Many young people who attend Nuestra Escuela come from disadvantaged, unstable, and even violent backgrounds, are teen parents, or were simply unsuccessful in adapting to traditional schools. That’s why Nuestra Escuela, which is part of the public school system of Puerto Rico and in 17 years has impacted the lives of over 1600 students, adapts to their learning styles and interests. This innovative approach allows them to earn a high school diploma while producing well-rounded citizens in the process.
“Just the fact that these young people say that if it weren’t for Nuestra Escuela they would be dead or in jail, I believe is an important contribution to their lives, to their families and to the country,” expressed Ana Yris Guzmán Torres, president y cofounder of Nuestra Escuela.
There are currently 250 students enrolled in the Caguas and Loiza centers, most between the ages of 13 and 21, and they are the ones that guide the curriculum by selecting individual projects.

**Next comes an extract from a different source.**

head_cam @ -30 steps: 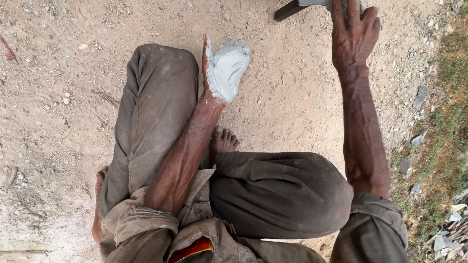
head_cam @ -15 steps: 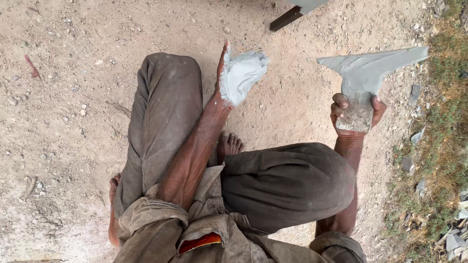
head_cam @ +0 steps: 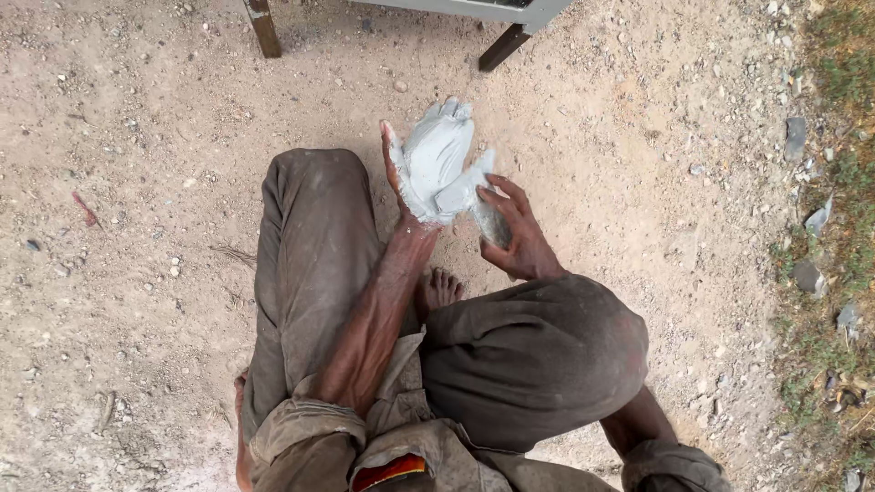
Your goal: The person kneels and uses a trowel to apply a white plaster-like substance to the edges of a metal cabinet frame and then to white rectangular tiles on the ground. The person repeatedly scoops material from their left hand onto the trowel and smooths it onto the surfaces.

However, like many projects planned for the second half of 2017, Hurricane Maria changed everything.
The lack of electricity combined with flooding in the Caguas center caused mold to accumulate in the walls and destroyed all their books and computers. Nuestra Escuela also lost their four gardens, which were used for growing food and as laboratories. One in particular had installed solar panels and a sustainable water irrigation system.
Despite these setbacks, both centers reopened in October. The students decided to put aside their personal projects and work on helping their communities. During the first months after Maria, food was the priority. With the support of the FORWARD Puerto Rico Fund, they established community cafeterias to provide hot meals for the students, their families, and other members of the community, including many elderly people. These services are still available to those who continue to require them.

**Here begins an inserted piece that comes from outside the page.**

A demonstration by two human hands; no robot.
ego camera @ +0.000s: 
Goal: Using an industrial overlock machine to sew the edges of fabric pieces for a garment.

In 2018, the Nuestra Escuela students took on new community projects. These include a census of the needs of their communities and the creation of a natural mosquito repellent, in response to the mosquito outbreak that followed the storm. They are also rebuilding the gardens, as well as working on an additional garden run by the organization Urbe a Pie (Walking City) in Caguas.
“After the hurricane, the country changed, and priorities also changed, but one of the things we want to maintain in the organization is the openness to have this project led by the voices of our students, since they are the ones who truly know what they need,” said Guzmán Torres.